Site icon katativi.com

HollowTr!ps dan Dheephoosty Bakar Panggung Showcase Party, Rock Bandung Bergemuruh di Jabrix

Hollowtr!ps Band

Hollowtr!ps Band yang digawamgi Agus Ngno (vokal), Yadi Edoy (bass), Adnan (Gitar), Edwin (drum). (Ist)

Katativi.com – Dentuman drum, raungan gitar, dan teriakan penonton memenuhi Jabrix Hotel & Coffee Entertainment, Jalan Gatot Subroto, Bandung, Minggu (26/7/2026). Selama tujuh jam, panggung “Showcase Party: HollowTr!ps (E.P Launching) x Dheephoosty (Launching Album)” menjadi ruang selebrasi bagi musik rock independen Kota Bandung.

Sejak sore, para penikmat musik mulai memadati area pertunjukan. Mereka datang mengenakan kaus band, berkumpul di depan panggung, menunggu penampilan musisi yang akan bergantian menghidupkan suasana hingga malam.

Baca Juga:  Setelah Vakum Tujuh Tahun, Musca Siap Melangkah ke Panggung Utama

Sorotan utama malam itu adalah penampilan HollowTr!ps yang akhirnya merilis mini album (EP) bertajuk Death Obsession setelah 25 tahun perjalanan bermusik. Begitu para personel naik ke atas panggung, energi penonton langsung meledak. Permainan gitar yang bertenaga berpadu dengan dentuman drum dan karakter vokal yang khas menciptakan atmosfer modern rock dengan akar grunge yang masih terasa kuat.
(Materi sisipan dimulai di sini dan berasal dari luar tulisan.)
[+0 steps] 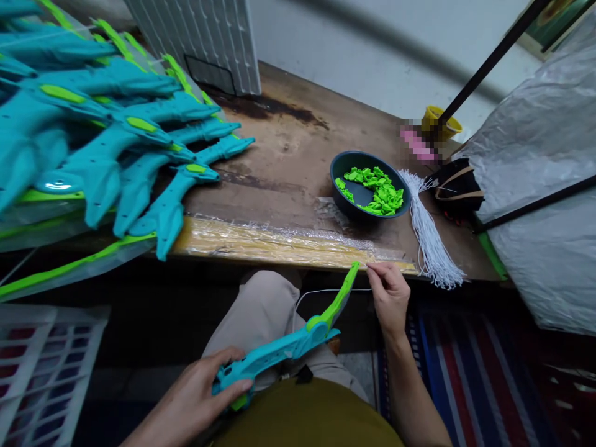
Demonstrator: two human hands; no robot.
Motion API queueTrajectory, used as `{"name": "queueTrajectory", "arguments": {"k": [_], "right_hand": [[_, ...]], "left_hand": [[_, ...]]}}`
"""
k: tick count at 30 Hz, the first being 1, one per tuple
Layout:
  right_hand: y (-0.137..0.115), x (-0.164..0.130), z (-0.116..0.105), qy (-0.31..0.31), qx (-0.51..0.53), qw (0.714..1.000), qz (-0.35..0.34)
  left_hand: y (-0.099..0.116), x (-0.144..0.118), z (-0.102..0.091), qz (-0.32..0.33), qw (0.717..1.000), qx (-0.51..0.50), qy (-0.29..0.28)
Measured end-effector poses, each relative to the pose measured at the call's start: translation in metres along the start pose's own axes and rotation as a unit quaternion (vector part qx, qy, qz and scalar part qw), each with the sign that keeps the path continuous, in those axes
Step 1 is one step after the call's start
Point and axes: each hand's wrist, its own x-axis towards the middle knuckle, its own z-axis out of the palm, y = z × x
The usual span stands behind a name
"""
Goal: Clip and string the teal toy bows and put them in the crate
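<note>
While holding a blue toy (284,357) at 6 o'clock, pinches white string (335,290) by the toy's green tip (354,269).

With the left grip (205,386), at 7 o'clock, holds the toy's low end, wrapped round it with fingers and thumb. With the right grip (390,290), at 4 o'clock, squeezes the string between finger and thumb, just beside the green tip. Has the toy over the lap, on the near side of the table (288,146), slanting up toward 2 o'clock. On the table, has a big pile of blue and green toys (102,149) at 10 o'clock, a dark bowl (354,211) of little green bits (390,196) at 2 o'clock, and a bunch of pale strings (433,239) just beside the bowl at 3 o'clock. Down at 8 o'clock, has a white basket (69,363).
</note>
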Motion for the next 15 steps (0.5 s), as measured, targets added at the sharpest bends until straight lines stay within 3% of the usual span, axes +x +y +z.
{"name": "queueTrajectory", "arguments": {"k": [4,15], "right_hand": [[0.003,-0.001,0.005,-0.027,-0.101,0.993,-0.060],[0.045,-0.003,0.022,-0.035,-0.252,0.958,-0.130]], "left_hand": [[0.010,-0.007,0.005,0.002,0.999,0.016,0.047],[0.021,-0.005,0.001,-0.031,0.997,0.026,0.058]]}}
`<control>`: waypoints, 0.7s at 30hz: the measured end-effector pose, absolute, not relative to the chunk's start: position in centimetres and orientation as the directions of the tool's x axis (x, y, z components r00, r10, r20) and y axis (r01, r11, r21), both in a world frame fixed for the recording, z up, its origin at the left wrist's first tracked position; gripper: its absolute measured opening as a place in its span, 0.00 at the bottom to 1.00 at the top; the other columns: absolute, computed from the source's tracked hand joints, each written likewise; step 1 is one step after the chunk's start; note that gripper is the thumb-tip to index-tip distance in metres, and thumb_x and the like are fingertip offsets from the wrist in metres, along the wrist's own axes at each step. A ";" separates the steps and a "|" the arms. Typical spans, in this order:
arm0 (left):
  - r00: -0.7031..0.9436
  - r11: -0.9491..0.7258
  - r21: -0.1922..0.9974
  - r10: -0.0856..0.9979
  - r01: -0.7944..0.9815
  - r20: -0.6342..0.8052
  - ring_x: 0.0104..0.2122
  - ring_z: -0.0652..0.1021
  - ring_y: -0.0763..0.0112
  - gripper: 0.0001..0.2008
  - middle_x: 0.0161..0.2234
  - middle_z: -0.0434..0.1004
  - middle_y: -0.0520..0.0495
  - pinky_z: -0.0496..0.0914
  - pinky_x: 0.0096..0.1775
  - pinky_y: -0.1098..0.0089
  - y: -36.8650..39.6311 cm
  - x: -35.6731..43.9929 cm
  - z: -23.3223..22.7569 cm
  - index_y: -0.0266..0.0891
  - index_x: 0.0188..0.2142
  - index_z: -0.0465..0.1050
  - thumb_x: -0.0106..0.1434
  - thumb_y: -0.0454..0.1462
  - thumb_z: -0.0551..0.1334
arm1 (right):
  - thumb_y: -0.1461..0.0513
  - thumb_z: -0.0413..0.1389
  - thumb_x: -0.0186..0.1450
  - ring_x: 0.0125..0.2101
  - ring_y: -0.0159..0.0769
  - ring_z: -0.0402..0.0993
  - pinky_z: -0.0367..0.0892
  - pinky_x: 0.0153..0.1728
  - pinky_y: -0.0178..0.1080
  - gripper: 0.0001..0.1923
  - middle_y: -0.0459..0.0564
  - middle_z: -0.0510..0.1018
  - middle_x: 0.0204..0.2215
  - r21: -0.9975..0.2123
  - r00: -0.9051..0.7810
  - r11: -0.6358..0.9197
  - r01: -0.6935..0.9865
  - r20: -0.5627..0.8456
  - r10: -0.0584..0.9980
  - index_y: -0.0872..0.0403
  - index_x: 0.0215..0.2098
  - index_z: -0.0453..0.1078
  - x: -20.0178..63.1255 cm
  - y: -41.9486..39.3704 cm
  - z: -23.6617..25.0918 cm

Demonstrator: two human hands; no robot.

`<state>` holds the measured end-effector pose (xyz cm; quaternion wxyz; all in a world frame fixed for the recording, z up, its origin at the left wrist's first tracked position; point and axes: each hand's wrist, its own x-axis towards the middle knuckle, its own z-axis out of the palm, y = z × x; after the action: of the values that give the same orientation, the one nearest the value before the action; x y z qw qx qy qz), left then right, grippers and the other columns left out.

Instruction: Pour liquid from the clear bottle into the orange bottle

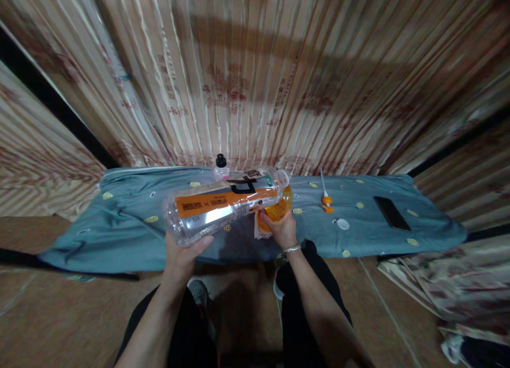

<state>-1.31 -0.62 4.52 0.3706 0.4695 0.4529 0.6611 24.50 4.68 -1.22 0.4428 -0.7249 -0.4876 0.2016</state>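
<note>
A large clear plastic bottle (217,206) with an orange and silver label lies tilted almost on its side in the air. Its base rests in my left hand (181,256), which is closed around it with the thumb along the near side. The open mouth points right, over an amber see-through container (283,204). My right hand (282,230) wraps around that container from the near side. Part of the container is hidden by the bottle and my fingers. Beneath it shows the edge of a whitish cloth or tissue (261,233). Any liquid flow is too unclear to make out.
A blue-green cloth (127,219) covers the narrow table. On it, to the right, lie an orange pump head with tube (327,202), a white round lid (343,224) and a black phone (392,213). A small black-capped bottle (220,167) stands behind. Patterned curtains (255,92) hang around.
</note>
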 end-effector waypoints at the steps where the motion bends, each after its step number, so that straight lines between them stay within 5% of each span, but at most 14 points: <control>1: -0.283 -0.311 0.947 0.918 -0.079 0.278 0.49 0.84 0.47 0.30 0.43 0.85 0.42 0.75 0.59 0.48 -0.6 -1.3 4.5 0.41 0.48 0.80 0.46 0.47 0.79 | 0.43 0.70 0.49 0.46 0.60 0.86 0.78 0.42 0.50 0.38 0.62 0.87 0.40 -0.837 0.444 -0.134 0.531 0.140 0.885 0.53 0.49 0.69 24.5 4.7 -1.2; 21: -0.307 -0.293 0.939 0.923 -0.178 0.230 0.48 0.83 0.49 0.34 0.47 0.84 0.43 0.75 0.57 0.52 -0.6 -0.9 5.0 0.41 0.48 0.78 0.41 0.44 0.80 | 0.42 0.71 0.47 0.43 0.60 0.87 0.79 0.41 0.49 0.39 0.61 0.88 0.40 -0.852 0.474 -0.145 0.503 0.132 0.871 0.52 0.49 0.68 24.4 4.6 -1.1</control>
<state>-0.86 -0.59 4.98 0.4044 0.4276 0.4357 0.6810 24.35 4.63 -1.13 0.4536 -0.7288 -0.4711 0.2028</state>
Lagu-lagu dalam EP terbaru dibawakan secara langsung di hadapan penggemarnya. Setiap riff gitar disambut tepuk tangan dan koor penonton, menjadikan peluncuran Death Obsession bukan sekadar seremoni, melainkan perayaan panjang perjalanan sebuah band yang bertahan melewati berbagai tantangan.

“Death Obsession”

Bagi HollowTr!ps, judul Death Obsession bukan menggambarkan sisi kelam. Album tersebut menjadi simbol obsesi mereka untuk terus berkarya melalui musik hingga akhir hayat. Semangat itu tercermin dalam penampilan mereka yang tampil penuh totalitas sepanjang pertunjukan.

Atmosfer panggung semakin panas ketika Dheephoosty mengambil alih panggung untuk memperkenalkan album terbarunya. Dengan karakter musik yang enerjik, band tersebut mengajak penonton larut dalam setiap lagu. Interaksi yang hangat antara personel dan penonton membuat suasana showcase terasa akrab, seolah menjadi perayaan bersama komunitas musik independen Bandung.
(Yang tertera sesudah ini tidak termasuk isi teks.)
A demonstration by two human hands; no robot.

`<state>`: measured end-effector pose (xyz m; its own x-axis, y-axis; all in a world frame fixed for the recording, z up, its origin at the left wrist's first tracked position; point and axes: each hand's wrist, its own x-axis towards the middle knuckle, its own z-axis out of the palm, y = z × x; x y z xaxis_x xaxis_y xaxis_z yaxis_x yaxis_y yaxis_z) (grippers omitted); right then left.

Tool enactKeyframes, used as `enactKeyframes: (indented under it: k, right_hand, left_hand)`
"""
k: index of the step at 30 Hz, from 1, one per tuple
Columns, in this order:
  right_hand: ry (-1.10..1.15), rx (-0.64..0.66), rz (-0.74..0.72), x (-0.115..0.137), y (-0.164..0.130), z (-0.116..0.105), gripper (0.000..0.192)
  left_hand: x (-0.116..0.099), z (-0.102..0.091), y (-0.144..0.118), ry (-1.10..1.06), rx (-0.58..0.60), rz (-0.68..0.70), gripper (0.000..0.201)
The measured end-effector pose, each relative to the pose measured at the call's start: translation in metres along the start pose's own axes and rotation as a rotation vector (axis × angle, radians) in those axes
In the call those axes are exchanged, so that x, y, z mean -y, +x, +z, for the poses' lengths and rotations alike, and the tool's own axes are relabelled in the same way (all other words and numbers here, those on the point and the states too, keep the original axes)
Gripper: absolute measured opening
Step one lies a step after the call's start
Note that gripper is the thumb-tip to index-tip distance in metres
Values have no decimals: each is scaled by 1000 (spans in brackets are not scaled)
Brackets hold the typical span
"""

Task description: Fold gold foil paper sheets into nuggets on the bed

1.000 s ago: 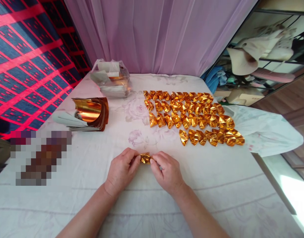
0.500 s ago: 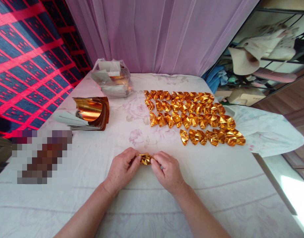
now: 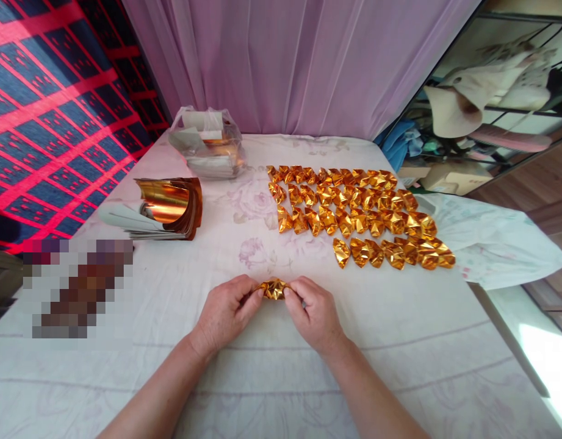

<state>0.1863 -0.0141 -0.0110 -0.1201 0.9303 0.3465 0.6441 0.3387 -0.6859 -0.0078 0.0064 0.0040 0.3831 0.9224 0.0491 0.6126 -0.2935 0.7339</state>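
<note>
Pinched between my two hands, just above the cloth, is a folded gold-foil paper ingot (image 3: 275, 289). My left hand (image 3: 228, 310) is closed, thumb and fingers gripping the ingot's left end. At the opposite end, the thumb and bent fingers of my right hand (image 3: 313, 314) grip it too. Both fingertips cover its tips, while its creased, shiny middle shows. Beyond my hands to the right lie several rows of similar gold paper ingots (image 3: 360, 219). A curled stack of gold-foil paper sheets (image 3: 171, 204) rests on the left.
A clear plastic bag (image 3: 207, 146) with more paper sheets stands at the back left. The floral cloth (image 3: 162, 366) covers the table. A purple curtain (image 3: 285, 67) hangs behind it. On the right are shelves with a cap (image 3: 454, 110). A blurred-out patch lies at left.
My right hand has shifted slightly to the right, away from the left hand. More of the ingot's middle now shows, looking wider and fuller. The rows and the stack stay put.
</note>
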Motion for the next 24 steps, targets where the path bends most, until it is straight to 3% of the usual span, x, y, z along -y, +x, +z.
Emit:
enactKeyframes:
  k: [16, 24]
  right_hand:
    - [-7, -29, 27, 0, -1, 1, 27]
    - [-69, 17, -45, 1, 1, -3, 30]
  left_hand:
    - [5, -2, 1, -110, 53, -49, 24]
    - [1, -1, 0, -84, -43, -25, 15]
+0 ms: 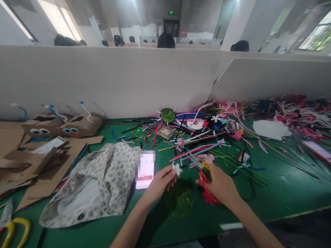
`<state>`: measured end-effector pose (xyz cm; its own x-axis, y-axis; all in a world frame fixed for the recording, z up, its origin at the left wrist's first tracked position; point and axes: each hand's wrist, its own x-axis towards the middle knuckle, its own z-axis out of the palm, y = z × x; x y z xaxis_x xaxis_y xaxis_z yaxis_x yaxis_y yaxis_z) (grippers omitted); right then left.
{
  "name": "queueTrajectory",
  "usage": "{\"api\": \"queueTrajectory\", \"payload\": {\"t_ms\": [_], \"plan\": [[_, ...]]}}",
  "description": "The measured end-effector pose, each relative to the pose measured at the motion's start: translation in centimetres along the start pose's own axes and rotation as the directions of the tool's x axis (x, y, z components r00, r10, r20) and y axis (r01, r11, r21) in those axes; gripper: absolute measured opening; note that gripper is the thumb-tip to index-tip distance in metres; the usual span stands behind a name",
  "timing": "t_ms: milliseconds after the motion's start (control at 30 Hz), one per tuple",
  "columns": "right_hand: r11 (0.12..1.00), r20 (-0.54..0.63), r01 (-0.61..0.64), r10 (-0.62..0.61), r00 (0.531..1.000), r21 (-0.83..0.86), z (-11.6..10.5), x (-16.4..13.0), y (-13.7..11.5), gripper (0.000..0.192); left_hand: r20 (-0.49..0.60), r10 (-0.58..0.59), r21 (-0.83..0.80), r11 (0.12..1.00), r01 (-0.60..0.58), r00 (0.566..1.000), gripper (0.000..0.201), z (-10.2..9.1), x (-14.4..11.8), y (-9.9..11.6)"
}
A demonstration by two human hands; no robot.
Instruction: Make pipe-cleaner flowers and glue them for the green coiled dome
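Pinched in my left hand [162, 182] is a small white flower [177, 169], its petals sticking out past the fingertips. My right hand [221, 183] is wrapped round scissors [204, 182] with red and yellow handles, the blades pointing up and left. Below and between both hands lies a round green transparent dish [179, 201]. A red flower shape [209, 198] shows just under my right hand. Beyond the blades a pink piece [205, 158] lies among pipe cleaners [191, 148].
A lit phone [145, 170] and a patterned cloth [103, 182] lie to the left. Cardboard boxes with googly eyes [69, 129] stand at the far left, with yellow-handled scissors [18, 227] nearer. A white partition [108, 79] closes the back; craft scraps [289, 113] are heaped right.
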<state>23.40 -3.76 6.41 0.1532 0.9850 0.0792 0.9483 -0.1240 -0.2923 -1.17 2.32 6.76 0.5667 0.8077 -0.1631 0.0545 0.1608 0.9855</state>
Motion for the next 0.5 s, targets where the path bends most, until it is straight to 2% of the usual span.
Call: {"api": "queueTrajectory", "payload": {"t_ms": [100, 200, 300, 367, 467, 500], "plan": [[0.992, -0.167, -0.09, 0.105, 0.98, 0.09, 0.1, 2.6, 2.1, 0.052, -0.001, 0.01, 0.049, 0.999, -0.01, 1.0, 0.036, -0.3, -0.1, 0.1], [0.987, -0.301, -0.056, 0.1, 0.948, 0.15, -0.4, 4.8, 3.4, 0.055, -0.006, 0.015, 0.111, 0.994, -0.015, 1.0, 0.036, -0.5, -0.3, 0.3], [0.979, -0.349, 0.009, 0.065, 0.935, 0.206, -1.0, 5.3, 2.5, 0.047, 0.017, 0.021, 0.147, 0.989, -0.024, 1.0, 0.036, -0.5, -0.6, 0.6], [0.962, -0.311, 0.083, 0.002, 0.951, 0.259, -1.2, 4.3, 0.4, 0.036, 0.053, 0.015, 0.137, 0.99, -0.022, 0.998, 0.036, -0.3, -0.7, 0.7], [0.892, -0.134, 0.215, -0.175, 0.975, 0.398, -0.8, 2.0, -3.4, 0.026, 0.088, 0.01, 0.106, 0.994, -0.02, 0.996, 0.035, 0.0, -0.8, 0.5], [0.835, -0.065, 0.229, -0.227, 0.972, 0.5, -0.6, 1.2, -4.5, 0.023, 0.087, 0.015, 0.1, 0.995, -0.023, 0.996, 0.034, 0.1, -0.8, 0.4]]}}
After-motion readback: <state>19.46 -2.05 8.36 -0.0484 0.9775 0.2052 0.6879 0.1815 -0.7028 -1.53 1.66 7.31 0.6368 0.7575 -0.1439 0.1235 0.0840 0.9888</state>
Kemeriahan acara tidak berhenti pada dua band utama. Deretan musisi seperti Mantra Surugana, Wen & The Wknders, Robert Rockers, Moxide, M.Y.C, Shout For Hate, Eat That Soup, Little Chaos, hingga Rumah Sakit Jiwa bergantian mengisi panggung dengan karakter musik masing-masing. Pergantian penampil membuat energi acara tetap terjaga dari sore hingga malam.

Acara yang berlangsung sejak pukul 15.00 hingga 22.00 WIB itu menjadi bukti bahwa skena musik independen Bandung masih hidup dan terus berkembang. Bagi HollowTr!ps, peluncuran EP Death Obsession menjadi penanda lahirnya karya setelah penantian selama 25 tahun.

Deephoosty Band saat sesi wawancara bersama Hollowtr!pd. (wok)

Sementara bagi Dheephoosty, malam itu menjadi awal perjalanan album baru yang langsung diperkenalkan kepada publik melalui panggung yang penuh energi.

Band yang dibentuk 2019 ini meluncurkan album bertajuk “Heaven” tampil lengkap, minus Cepi (gitar) karena sakit. Band ini tampil dengan berformasi Adie (gitar), Rudy (drumer), Mala (vocal), Anies (vocal), Vay (vocal) Gugun (violin).

Showcase Party di Jabrix pun menjadi lebih dari sekadar konser. Ia menjadi panggung pembuktian bahwa semangat berkarya, solidaritas antarmusisi, dan antusiasme penonton masih menjadi napas utama perkembangan musik independen di Kota Bandung.